**Data block:**
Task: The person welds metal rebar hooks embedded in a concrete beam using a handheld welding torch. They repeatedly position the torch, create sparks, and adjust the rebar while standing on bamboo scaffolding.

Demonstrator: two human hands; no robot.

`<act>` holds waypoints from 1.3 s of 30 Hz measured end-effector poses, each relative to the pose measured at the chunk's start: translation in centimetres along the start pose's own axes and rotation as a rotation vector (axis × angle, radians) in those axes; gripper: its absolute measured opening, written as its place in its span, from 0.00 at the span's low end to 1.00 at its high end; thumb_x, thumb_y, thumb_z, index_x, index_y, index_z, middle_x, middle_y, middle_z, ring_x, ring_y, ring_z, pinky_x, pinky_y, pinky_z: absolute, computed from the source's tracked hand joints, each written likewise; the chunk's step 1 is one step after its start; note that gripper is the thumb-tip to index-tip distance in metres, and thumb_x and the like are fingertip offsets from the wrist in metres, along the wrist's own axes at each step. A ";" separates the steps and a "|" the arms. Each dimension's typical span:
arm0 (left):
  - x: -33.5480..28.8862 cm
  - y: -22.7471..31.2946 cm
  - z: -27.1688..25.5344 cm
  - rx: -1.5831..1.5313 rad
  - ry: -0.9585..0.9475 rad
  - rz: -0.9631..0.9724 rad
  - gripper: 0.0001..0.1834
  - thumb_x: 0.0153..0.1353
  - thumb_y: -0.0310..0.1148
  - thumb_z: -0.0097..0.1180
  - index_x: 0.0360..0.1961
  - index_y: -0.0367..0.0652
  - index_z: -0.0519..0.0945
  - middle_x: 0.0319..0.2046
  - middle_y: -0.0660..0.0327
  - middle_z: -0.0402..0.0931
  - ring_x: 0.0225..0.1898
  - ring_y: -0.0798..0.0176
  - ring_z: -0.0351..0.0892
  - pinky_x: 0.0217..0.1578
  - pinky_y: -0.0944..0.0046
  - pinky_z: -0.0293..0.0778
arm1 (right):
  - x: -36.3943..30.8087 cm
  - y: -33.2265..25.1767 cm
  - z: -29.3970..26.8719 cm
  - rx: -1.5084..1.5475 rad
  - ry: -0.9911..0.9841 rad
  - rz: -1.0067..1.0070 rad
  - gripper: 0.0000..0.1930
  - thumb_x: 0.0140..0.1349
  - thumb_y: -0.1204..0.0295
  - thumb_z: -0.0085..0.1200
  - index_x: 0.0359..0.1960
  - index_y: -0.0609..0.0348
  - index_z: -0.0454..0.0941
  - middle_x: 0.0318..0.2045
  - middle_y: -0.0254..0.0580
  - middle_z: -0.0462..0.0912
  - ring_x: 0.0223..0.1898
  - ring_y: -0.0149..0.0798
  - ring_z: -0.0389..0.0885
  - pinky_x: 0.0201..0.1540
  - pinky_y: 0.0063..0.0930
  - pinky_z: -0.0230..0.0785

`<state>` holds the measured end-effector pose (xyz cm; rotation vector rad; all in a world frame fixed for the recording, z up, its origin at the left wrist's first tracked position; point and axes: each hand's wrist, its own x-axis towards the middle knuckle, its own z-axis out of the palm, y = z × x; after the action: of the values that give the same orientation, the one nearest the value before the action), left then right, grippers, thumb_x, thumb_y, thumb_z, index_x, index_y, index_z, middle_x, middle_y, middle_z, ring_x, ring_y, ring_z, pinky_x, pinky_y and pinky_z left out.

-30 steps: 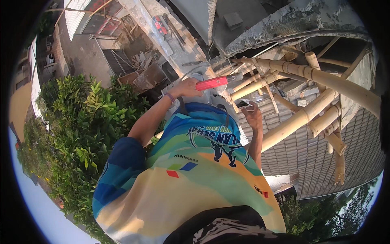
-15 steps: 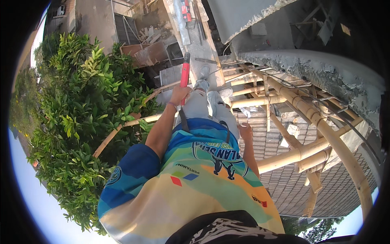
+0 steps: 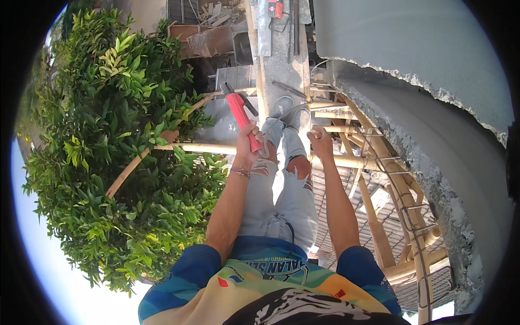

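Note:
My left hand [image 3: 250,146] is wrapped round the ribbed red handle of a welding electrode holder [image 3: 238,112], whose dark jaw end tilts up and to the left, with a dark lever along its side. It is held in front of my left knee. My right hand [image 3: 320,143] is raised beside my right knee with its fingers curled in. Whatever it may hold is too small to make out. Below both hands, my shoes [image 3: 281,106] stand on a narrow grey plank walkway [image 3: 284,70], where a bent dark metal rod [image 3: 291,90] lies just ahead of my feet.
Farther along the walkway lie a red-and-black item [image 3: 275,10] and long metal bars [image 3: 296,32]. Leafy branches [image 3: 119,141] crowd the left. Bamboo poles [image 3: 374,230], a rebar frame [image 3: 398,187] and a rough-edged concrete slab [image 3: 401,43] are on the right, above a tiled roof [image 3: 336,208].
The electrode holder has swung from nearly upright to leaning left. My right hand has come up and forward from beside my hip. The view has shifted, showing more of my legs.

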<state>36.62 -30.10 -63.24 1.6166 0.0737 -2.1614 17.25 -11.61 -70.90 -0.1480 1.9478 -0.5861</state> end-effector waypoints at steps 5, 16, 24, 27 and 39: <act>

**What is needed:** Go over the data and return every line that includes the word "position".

**Written answer:**
Task: The person welds metal rebar hooks embedded in a concrete beam using a handheld welding torch. They repeatedly position the torch, create sparks, and adjust the rebar while standing on bamboo scaffolding.
`<state>` holds the measured end-effector pose (xyz cm; rotation vector rad; all in a world frame fixed for the recording, z up, its origin at the left wrist's first tracked position; point and axes: each hand's wrist, its own x-axis towards the middle knuckle, its own z-axis out of the palm, y = z × x; after the action: of the values that give the same orientation, the one nearest the value before the action), left then right, grippers, thumb_x, thumb_y, thumb_z, index_x, index_y, index_z, middle_x, middle_y, middle_z, ring_x, ring_y, ring_z, pinky_x, pinky_y and pinky_z left out.

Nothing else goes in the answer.